Agentic Social Media with Flowise and MCP
Use Case Scenario: Automated Social Media Posting with Flowise Agents
This scenario demonstrates how to leverage Flowise agents and HAPI Server to automate the process of pulling activity data from Strava and sharing a summary post on LinkedIn.
Overview
- Goal: Automatically summarize monthly Strava activities and publish a post on LinkedIn.

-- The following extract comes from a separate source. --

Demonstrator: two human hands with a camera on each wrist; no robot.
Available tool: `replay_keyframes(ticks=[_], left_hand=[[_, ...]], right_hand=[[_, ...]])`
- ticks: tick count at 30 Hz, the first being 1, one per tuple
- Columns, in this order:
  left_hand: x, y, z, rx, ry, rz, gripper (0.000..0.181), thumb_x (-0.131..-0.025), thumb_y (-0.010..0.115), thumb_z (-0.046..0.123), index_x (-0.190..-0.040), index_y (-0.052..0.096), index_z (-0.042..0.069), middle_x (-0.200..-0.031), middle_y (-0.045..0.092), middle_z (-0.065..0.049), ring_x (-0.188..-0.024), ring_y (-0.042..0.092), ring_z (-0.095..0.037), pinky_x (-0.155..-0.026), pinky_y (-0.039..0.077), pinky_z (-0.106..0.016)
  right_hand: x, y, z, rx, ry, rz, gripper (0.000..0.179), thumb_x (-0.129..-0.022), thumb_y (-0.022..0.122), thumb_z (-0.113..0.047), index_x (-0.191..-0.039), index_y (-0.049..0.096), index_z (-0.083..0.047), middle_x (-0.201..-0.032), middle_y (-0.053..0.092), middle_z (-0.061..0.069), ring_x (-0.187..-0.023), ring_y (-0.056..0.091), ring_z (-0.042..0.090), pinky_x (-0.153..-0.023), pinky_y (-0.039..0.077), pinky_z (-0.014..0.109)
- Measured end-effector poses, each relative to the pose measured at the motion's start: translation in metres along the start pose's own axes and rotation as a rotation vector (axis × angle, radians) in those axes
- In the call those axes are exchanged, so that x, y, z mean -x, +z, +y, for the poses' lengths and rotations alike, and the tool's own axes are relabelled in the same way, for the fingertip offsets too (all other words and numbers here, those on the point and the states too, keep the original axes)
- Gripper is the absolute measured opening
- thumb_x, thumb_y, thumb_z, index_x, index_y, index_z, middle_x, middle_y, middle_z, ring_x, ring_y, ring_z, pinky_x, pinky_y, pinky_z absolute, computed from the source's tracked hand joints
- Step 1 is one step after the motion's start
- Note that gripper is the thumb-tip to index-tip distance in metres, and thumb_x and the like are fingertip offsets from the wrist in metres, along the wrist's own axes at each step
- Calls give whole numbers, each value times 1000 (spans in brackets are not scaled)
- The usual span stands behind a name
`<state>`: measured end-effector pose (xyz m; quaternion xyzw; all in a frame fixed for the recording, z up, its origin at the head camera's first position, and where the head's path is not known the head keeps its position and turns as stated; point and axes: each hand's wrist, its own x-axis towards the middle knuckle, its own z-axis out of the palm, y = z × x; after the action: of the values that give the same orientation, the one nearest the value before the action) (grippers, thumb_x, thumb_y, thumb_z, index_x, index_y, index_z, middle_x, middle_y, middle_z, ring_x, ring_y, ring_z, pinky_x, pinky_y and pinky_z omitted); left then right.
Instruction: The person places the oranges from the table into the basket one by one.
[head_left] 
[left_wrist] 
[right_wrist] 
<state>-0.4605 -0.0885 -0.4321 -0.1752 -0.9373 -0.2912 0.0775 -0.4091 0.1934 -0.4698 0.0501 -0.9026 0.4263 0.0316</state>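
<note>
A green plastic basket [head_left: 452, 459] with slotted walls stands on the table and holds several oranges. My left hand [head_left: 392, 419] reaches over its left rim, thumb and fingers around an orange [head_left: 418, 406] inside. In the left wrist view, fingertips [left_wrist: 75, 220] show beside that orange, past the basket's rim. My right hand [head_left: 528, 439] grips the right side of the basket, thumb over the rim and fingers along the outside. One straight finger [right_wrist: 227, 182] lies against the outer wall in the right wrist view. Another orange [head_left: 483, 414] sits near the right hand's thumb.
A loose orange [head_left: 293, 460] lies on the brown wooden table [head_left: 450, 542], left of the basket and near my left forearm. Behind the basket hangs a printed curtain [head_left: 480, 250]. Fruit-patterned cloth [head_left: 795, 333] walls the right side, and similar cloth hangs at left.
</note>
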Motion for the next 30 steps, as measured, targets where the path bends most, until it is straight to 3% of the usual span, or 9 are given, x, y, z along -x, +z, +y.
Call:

- Tools: Flowise (for agent workflow), HAPI Server (for API integration with MCP), Ollama (local LLM), OpenAI (for agent LLMs).
Architecture
Step-by-Step Workflow
-
User Initiates Request:
The user requests a summary of their monthly Strava activities and asks to share it on LinkedIn. -
Coordinator Agent Decision:
The coordinator agent (Ollama) determines if new Strava data needs to be pulled. -
Strava Agent Data Retrieval:
If required, the Strava Agent (gpt-4o-mini) fetches the latest activities from the Strava MCP Server (port 3301). -
Activity Summarization:
The Strava Agent analyzes and summarizes the activities, highlighting key efforts. -
LinkedIn Agent Posting:
The coordinator passes the summary to the LinkedIn Agent (gpt-4.1), which publishes the post via the LinkedIn MCP Server (port 3302). -
Confirmation and Feedback:
The workflow provides feedback to the user, confirming the post was published.
Sequence Diagram
Notes & Tips
-
Formatting Posts:
LinkedIn does not support markdown formatting. Ensure the agent generates plain text for posts. -
Extensibility:
You can easily adapt this workflow to other APIs or social platforms using HAPI Server and Flowise agents. -
Feedback:
If you know how to improve LinkedIn post formatting via API, please share your insights!
Demo
Conclusion
This use case demonstrates the power of combining Flowise agents with HAPI Server to automate social media interactions. By leveraging these tools, you can create efficient workflows that save time and enhance user engagement. Explore other potential use cases and APIs to further expand your automation capabilities!